Friday, 26 October 2018

Dual antiplatelet therapy after drug-eluting stent implantation
Treatment with dual antiplatelet therapy (DAPT) after percutaneous coronary intervention (PCI) is used to prevent thrombotic closure of the vessel after stent implantation and, due to high rates of stent thrombosis, treatment has been given for 12 months. But a study in The BMJ questioned this approach, particularly since the introduction of second generation drug-eluting stents which drastically reduced the risk of stent thrombosis. The non-inferiority trial, which looked at the safety of limiting DAPT for six months, enrolled 1,100 patients with STEMI aged 18 to 85 who underwent a primary PCI with the implantation of second generation drug-eluting stents and who were event free at six months. Participants were randomised 1:1 to single antiplatelet therapy (SAPT) (i.e. aspirin only) (n=432) or to DAPT (n=438) for an additional six months. The primary endpoint (a composite of all-cause mortality, any myocardial infarction, revascularisation, stroke, and thrombolysis in myocardial infarction major bleeding at 18 months after randomisation) occurred in 4.8% of patients receiving SAPT versus 6.6% of patients receiving DAPT (HR 0.73, 95% CI 0.41 to 1.27). Non-inferiority was met as the upper 95% confidence interval of 1.27 was smaller than the prespecified non-inferiority margin of 1.66. The results therefore suggest shorter DAPT is safe for patients with STEMI.

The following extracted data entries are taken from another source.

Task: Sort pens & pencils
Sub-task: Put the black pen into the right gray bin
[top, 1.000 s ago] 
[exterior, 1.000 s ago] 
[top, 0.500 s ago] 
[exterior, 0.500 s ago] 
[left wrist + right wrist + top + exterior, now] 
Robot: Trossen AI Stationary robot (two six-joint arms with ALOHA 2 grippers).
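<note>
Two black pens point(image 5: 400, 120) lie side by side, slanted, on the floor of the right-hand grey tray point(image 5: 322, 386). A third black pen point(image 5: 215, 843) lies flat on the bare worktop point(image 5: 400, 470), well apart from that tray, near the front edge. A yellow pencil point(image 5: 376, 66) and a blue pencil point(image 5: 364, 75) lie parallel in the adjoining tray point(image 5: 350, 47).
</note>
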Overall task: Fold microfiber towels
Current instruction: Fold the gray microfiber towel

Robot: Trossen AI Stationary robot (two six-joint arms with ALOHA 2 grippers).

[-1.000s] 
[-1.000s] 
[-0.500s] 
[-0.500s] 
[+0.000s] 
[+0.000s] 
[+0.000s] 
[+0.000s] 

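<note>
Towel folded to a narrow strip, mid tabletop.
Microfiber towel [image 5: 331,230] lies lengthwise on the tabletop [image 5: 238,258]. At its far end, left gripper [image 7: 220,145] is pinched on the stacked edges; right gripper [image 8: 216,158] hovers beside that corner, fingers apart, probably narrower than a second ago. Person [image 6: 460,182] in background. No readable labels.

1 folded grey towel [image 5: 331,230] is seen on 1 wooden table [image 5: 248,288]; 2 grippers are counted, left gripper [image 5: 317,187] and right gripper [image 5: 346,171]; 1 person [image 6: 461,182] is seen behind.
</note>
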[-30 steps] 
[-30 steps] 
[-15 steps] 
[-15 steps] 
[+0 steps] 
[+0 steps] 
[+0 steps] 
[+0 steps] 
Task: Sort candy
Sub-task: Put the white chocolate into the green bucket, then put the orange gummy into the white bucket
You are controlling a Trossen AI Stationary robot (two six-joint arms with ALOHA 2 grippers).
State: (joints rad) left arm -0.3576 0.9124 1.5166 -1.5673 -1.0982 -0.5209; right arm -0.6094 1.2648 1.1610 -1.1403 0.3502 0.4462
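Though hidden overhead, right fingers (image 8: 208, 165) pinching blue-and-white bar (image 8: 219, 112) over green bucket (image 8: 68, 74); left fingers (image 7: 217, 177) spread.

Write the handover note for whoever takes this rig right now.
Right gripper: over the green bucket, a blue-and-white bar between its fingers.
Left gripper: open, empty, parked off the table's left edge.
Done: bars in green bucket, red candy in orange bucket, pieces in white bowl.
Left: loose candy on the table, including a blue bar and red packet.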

Drug–herb and drug–supplement interactions
As polypharmacy is a recognised patient safety risk among older adults, researchers writing in the BJGP set out to establish the prevalence of concurrent prescription drugs, herbal medicinal products (HMPs), and dietary supplements among UK community-dwelling older adults and identify potential interactions. Out of 400 questionnaires posted to older adults aged ≥65 years and identified as taking ≥1 prescription drug, 155 were returned showing a prevalence of concurrent use of 33.6%. Females were more likely than males to be concurrent users (43.4% vs 22.5%). The number of HMPs and dietary supplements ranged from 1 to 8 (mean= 3). The majority of concurrent users (78.0%) used dietary supplements (most commonly: cod liver oil, glucosamine, multivitamins, and vitamin D) with prescription drugs. Others (20.0%) used only HMPs with prescription drugs, such as evening primrose oil, valerian, and Nytol Herbal®. 16 participants (32.6%) were at risk of potential adverse drug interactions. The authors conclude GPs should routinely ask questions regarding herbal and supplement use, to identify and manage older adults at potential risk of adverse drug interactions.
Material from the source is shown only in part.